**Data provided:**
====

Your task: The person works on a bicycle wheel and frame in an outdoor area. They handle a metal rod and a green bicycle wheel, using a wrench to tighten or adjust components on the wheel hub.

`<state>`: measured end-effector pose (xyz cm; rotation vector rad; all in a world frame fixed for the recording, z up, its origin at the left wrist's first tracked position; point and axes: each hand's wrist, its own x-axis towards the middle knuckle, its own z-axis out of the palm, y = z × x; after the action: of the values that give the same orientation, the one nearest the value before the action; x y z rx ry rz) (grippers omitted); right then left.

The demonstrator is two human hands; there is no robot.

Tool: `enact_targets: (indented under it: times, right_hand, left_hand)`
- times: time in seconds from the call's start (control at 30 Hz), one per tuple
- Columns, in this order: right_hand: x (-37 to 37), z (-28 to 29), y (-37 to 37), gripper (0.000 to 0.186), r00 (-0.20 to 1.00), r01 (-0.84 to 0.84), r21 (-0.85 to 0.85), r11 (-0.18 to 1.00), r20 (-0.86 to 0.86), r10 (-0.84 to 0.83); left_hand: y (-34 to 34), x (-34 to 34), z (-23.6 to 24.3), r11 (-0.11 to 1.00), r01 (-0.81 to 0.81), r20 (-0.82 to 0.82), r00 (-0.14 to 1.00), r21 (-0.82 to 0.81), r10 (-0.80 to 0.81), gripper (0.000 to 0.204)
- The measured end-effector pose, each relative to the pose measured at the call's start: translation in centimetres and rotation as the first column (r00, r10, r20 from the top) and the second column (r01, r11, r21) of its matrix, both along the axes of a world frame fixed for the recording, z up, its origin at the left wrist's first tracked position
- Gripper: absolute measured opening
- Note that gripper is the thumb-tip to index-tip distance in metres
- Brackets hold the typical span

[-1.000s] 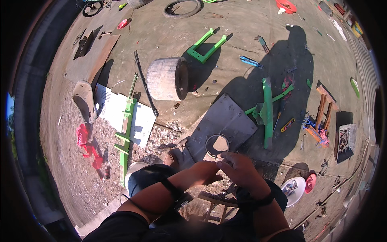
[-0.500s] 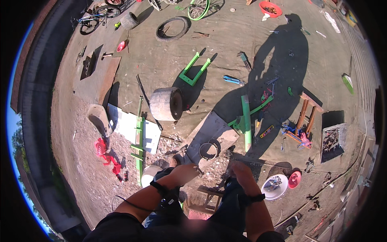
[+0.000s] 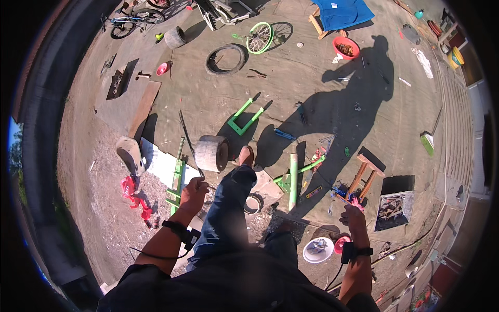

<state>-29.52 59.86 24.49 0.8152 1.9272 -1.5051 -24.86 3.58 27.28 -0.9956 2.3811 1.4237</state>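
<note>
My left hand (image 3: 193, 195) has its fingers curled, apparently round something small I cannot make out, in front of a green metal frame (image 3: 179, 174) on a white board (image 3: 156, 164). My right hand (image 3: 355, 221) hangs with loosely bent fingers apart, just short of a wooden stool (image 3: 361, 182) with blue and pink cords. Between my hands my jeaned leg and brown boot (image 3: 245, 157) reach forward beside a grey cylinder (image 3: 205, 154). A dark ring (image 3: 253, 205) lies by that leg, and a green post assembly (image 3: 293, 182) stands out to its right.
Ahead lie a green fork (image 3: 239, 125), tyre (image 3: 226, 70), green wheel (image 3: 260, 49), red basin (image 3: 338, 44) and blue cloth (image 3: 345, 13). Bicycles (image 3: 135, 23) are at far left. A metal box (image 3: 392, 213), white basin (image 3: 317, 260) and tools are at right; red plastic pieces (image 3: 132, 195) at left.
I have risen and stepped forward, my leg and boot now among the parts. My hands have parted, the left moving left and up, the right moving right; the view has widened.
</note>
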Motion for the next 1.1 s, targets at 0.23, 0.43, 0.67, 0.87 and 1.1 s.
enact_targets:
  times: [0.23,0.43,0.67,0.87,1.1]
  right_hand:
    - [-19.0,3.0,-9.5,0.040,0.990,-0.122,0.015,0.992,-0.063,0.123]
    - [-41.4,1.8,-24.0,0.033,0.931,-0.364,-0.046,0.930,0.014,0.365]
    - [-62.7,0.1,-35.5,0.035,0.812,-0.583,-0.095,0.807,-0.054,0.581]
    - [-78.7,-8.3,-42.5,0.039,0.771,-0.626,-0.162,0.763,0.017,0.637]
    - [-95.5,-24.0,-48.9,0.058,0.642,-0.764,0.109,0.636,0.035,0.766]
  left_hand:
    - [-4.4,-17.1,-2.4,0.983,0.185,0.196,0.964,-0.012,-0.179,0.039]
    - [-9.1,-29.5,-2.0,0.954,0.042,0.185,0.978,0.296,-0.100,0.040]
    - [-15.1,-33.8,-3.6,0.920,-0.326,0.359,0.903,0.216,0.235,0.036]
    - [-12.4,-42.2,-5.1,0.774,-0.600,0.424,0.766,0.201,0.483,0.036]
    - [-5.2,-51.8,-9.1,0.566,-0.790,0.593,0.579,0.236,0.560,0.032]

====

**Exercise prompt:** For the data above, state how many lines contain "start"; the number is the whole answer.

**Problem solution:** 2